Quickly Triaging HTTP Traffic From GreyNoise’s New Hosted Sensors

Using R and Python to build a custom HTTP triage workflow for PCAPs generateed by GreyNoise’s new hosted sensor fleet.
pcap
honeypot
rstats
r
python
scapy
Author

boB Rudis

Published

October 28, 2023

Our new hosted sensor fleet is cranking out PCAPs for those lucky folks who made it into the first round of our Early Access Program. They enable you to give up a precious, internet-facing IPv4 address and have it automgically wired up to your choice of persona. These personas can be anything from a Cisco device, to a camera, and anything in between.

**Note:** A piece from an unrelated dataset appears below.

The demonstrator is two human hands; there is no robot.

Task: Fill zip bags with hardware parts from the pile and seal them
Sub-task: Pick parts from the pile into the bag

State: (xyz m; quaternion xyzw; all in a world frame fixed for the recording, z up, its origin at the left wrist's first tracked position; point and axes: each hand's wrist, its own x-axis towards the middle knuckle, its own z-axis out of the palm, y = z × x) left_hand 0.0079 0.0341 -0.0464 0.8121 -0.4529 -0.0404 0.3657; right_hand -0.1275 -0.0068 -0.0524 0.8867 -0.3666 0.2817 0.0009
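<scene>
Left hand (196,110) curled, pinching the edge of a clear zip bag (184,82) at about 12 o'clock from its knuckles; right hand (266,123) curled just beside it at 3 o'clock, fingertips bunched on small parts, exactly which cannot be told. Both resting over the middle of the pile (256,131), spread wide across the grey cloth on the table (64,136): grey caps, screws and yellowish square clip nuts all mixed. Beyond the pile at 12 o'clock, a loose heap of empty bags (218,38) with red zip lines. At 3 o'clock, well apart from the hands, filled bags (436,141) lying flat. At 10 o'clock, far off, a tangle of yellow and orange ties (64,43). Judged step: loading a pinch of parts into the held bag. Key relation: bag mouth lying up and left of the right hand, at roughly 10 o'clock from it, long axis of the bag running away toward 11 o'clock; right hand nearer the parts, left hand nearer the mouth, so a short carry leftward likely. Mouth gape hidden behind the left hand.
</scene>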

While there’s a fancy “PCAP analyzer” feature “coming soon” to the GN Visualizer and API, I’ve been mostly using a sensor that’s tucked away in a fairly quiescent part of the internet to quickly triage HTTP requests to see if we can bulk up our Tag (i.e., an attack/activity detection rule) corpus with things we may have missed in the sea of traffic we collect, tag, and triage every day.

Sure, Sift helps quite a bit with identifying truly horrific things, but sometimes a quick human pass at HTTP paths, headers, and POST bodies will either identify something we may have previously missed, or cause us to think a bit differently and start identifying more of the noise. This is how our recent “security.txt scanner 🏷️” and robots.txt scanner 🏷️ were birthed.

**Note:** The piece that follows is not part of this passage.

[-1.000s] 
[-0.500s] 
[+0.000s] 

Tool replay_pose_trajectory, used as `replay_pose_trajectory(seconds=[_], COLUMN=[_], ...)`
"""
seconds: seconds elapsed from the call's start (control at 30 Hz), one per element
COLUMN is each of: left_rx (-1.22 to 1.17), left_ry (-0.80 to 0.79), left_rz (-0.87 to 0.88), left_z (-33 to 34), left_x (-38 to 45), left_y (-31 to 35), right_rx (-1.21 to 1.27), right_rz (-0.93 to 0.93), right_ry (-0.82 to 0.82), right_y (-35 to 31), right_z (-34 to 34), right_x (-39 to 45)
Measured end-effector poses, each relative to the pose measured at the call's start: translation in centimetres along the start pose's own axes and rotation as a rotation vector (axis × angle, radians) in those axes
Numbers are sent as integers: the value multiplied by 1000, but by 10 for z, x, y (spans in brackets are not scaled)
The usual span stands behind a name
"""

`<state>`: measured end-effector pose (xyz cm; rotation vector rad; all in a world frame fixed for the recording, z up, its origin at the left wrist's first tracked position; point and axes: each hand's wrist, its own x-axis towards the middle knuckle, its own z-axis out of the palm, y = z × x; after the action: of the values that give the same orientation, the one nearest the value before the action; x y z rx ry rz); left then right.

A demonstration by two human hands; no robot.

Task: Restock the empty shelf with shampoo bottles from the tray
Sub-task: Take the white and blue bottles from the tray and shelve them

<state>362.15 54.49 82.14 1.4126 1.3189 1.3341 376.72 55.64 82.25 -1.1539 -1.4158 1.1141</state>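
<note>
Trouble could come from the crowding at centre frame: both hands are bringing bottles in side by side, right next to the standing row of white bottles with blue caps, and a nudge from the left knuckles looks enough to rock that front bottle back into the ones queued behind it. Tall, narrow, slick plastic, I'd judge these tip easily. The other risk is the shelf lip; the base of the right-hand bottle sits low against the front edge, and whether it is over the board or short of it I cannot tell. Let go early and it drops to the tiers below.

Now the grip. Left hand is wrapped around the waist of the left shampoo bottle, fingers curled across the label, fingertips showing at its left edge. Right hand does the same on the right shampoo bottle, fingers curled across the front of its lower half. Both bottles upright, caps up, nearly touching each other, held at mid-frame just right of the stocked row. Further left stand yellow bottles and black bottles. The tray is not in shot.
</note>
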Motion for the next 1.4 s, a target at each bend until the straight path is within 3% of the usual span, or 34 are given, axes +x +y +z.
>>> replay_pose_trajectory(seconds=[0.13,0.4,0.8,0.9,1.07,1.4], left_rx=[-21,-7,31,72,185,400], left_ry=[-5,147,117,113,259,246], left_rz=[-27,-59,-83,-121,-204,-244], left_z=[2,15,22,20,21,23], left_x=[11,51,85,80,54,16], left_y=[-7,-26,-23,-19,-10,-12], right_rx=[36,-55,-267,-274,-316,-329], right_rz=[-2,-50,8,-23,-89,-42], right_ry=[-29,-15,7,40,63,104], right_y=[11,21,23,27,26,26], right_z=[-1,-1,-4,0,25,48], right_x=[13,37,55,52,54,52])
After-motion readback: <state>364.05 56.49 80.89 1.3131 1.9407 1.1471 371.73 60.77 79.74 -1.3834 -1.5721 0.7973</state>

Folks who know me well grok that I am not a big fan of Python. However, despite said aversion, I am a big fan of Scapy, which is a Python module that empowers us with the ability to send, sniff, dissect, and forge network packets. There is zero point in reinventing this most capable wheel, and we can make it play well with a langauage I 💙 and respect: R. Which is what we’re going to do today.

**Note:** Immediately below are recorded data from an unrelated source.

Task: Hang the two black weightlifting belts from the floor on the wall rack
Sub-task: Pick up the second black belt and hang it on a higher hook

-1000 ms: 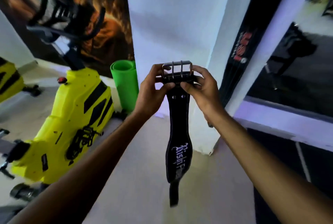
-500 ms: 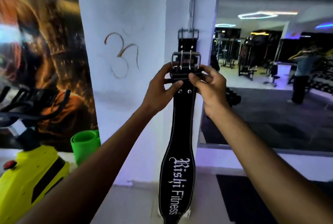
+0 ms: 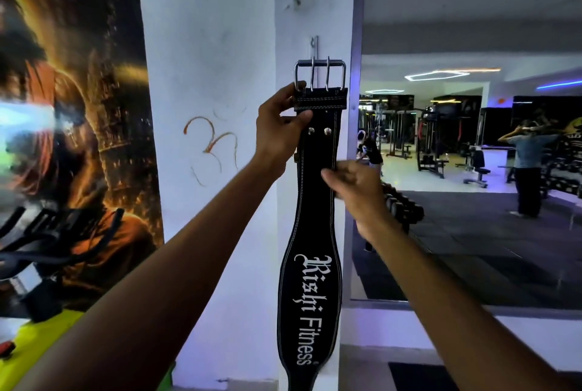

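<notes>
A black weightlifting belt point(image 3: 310, 296) with white "Rishi Fitness" lettering hangs straight down in front of the white pillar point(image 3: 214, 75). Its steel double-prong buckle point(image 3: 319, 74) is at the top, just below the thin metal wall rack point(image 3: 315, 47). My left hand point(image 3: 280, 129) grips the belt's left edge right under the buckle. My right hand point(image 3: 356, 186) is lower, fingers loosely curled, with its fingertips at the belt's right edge. A second belt is not visible; the held belt covers the pillar beneath the rack.
A yellow exercise bike point(image 3: 41, 337) with black handlebars stands at lower left before a large wall poster point(image 3: 72, 107). Right of the pillar is a mirror or opening point(image 3: 472, 170) showing gym machines, dumbbells point(image 3: 400, 204) and a person point(image 3: 529, 164).
The belt has risen so its buckle sits just under the rack. My right hand has let go of the buckle end and dropped lower; my left hand still holds it.
</notes>
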A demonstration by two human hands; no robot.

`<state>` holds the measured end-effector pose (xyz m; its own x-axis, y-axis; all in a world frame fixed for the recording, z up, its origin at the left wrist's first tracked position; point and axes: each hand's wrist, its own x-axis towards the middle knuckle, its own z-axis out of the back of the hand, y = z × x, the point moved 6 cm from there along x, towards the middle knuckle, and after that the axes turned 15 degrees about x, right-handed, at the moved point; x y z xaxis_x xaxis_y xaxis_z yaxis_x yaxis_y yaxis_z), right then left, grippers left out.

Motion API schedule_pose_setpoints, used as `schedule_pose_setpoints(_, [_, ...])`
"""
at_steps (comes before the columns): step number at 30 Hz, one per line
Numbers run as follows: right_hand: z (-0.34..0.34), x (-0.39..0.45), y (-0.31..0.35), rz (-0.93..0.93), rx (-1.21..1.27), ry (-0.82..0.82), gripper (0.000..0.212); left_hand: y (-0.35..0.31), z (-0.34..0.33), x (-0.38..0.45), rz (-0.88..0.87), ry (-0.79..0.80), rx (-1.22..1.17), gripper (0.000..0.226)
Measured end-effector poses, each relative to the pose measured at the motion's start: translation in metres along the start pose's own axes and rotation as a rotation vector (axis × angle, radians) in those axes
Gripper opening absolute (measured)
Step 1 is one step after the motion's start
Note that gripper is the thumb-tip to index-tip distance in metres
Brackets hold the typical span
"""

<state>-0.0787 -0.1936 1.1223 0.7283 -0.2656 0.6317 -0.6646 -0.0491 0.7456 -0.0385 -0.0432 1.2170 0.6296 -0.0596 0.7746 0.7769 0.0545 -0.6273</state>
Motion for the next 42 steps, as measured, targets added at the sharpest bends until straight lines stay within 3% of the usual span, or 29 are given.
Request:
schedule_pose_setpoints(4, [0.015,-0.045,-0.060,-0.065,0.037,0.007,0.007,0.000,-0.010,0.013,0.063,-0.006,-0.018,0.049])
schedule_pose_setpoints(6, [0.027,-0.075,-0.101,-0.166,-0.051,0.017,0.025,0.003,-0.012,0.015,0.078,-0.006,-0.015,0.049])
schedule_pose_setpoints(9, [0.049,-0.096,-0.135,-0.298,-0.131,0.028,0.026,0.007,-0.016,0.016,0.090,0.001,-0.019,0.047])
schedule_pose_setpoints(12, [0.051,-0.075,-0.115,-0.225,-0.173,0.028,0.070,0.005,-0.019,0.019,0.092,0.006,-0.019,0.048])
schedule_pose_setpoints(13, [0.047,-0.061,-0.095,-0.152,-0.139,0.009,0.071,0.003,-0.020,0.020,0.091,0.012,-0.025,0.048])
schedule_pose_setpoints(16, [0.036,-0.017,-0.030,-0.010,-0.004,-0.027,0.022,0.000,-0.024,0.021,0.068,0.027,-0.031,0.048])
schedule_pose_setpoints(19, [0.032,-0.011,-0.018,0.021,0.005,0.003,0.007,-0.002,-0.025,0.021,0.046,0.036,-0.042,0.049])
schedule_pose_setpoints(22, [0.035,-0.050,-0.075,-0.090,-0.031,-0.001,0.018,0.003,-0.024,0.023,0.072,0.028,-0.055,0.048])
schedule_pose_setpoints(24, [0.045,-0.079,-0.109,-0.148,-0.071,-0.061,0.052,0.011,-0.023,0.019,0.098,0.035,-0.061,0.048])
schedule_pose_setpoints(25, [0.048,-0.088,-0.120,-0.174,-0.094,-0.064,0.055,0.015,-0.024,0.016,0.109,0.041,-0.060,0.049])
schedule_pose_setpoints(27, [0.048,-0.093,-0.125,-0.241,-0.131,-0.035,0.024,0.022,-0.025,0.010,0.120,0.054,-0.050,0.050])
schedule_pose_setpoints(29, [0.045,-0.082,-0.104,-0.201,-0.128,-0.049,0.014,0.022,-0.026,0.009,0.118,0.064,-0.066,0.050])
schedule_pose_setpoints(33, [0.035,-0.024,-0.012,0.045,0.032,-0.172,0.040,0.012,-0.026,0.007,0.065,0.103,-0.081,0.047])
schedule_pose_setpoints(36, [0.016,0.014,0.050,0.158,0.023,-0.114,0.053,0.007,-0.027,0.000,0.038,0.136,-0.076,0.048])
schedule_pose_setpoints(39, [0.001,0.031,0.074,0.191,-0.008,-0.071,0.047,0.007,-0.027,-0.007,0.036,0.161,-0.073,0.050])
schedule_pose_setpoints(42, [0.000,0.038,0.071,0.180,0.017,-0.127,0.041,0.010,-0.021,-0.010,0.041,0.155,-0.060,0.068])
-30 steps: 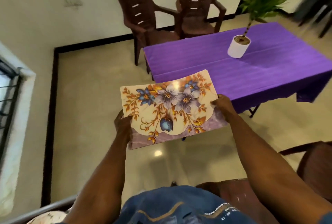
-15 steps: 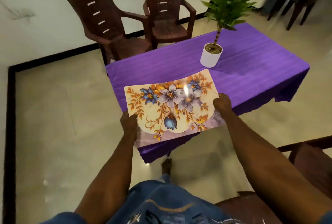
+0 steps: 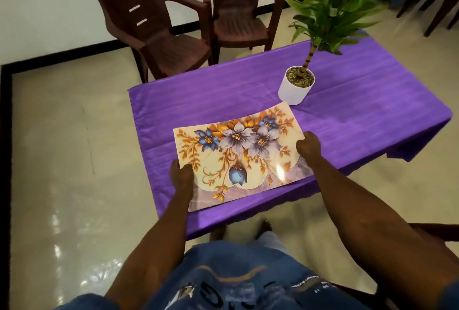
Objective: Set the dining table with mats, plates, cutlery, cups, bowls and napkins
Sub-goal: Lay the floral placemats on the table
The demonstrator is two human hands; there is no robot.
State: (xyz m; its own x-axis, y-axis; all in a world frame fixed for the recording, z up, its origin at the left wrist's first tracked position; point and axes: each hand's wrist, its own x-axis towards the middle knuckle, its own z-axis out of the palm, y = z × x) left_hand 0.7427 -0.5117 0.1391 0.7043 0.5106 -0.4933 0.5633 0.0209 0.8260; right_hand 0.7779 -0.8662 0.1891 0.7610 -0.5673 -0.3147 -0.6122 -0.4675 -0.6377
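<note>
Both hands hold the floral mat (image 3: 242, 153) over the near left corner of the purple-clothed table (image 3: 223, 91): the left hand (image 3: 181, 176) pinches its left edge, the right hand (image 3: 308, 147) its right edge. A white potted plant (image 3: 295, 88) stands just beyond the mat.

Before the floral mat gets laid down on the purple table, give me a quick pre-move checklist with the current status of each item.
1. Left hand grips mat edge: ok.
2. Right hand grips opposite edge: ok.
3. Mat printed side up: ok.
4. Mat over the table near edge: ok.
5. Mat's far corner apart from the plant pot: cannot tell, they look very close.
6. Mat lying flat on the cloth: cannot tell.
</note>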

{reticulate} To The Rescue

There is, unfortunately, no escaping Python if you’re doing modern data science work. Sure, some folks and teams may be able to get away with a pure R workflow. But, between all the fast-paced “AI” creations being “Python-first”, and the need to interoperate across organizations, it’s important to be able to use it when needed, then use a real language to Get Real Stuff Done™.

Enter the reticulate R package.

A big strength of R is being able to integrate other langauges/runtimes into it via custom packages. The reticulate package does this for Python. You can read the aforementioned URL for all the details, but we’re going to use this superpower to have Scapy do the PCAP filtering and packet dissecting to send the results to R where proper analysis work can be done.

Dissecting PCAPs

What I wanted to be able to do was to:

  • Read in a PCAP file
  • Filter for only HTTP request packets
  • Extract the:
    • source IP
    • HTTP method, path, and version
    • HTTP headers
    • any POST body that came along for the ride
  • Then return a list of those back to R

For quick triage purposes, I don’t care about nesting the headers away in a complex map column, I just want everything available to process at-will.

We’re going to define a read_pcap() function in Python that we’ll eventually be called from R. It is small enough that it doesn’t really need any explanation:

def read_pcap(pcap_file = "./input.pcap"):
  global decoded_packets
  decoded_packets = []
  sniff(offline=pcap_file, session=TCPSession, prn=packet_handler)
  return decoded_packets

The packet_handler() function does all the work of identifying HTTP packets and extracting the data I want. Scapy includes heuristics to identify HTTP traffic, so we’re going to lean on that vs. write our own.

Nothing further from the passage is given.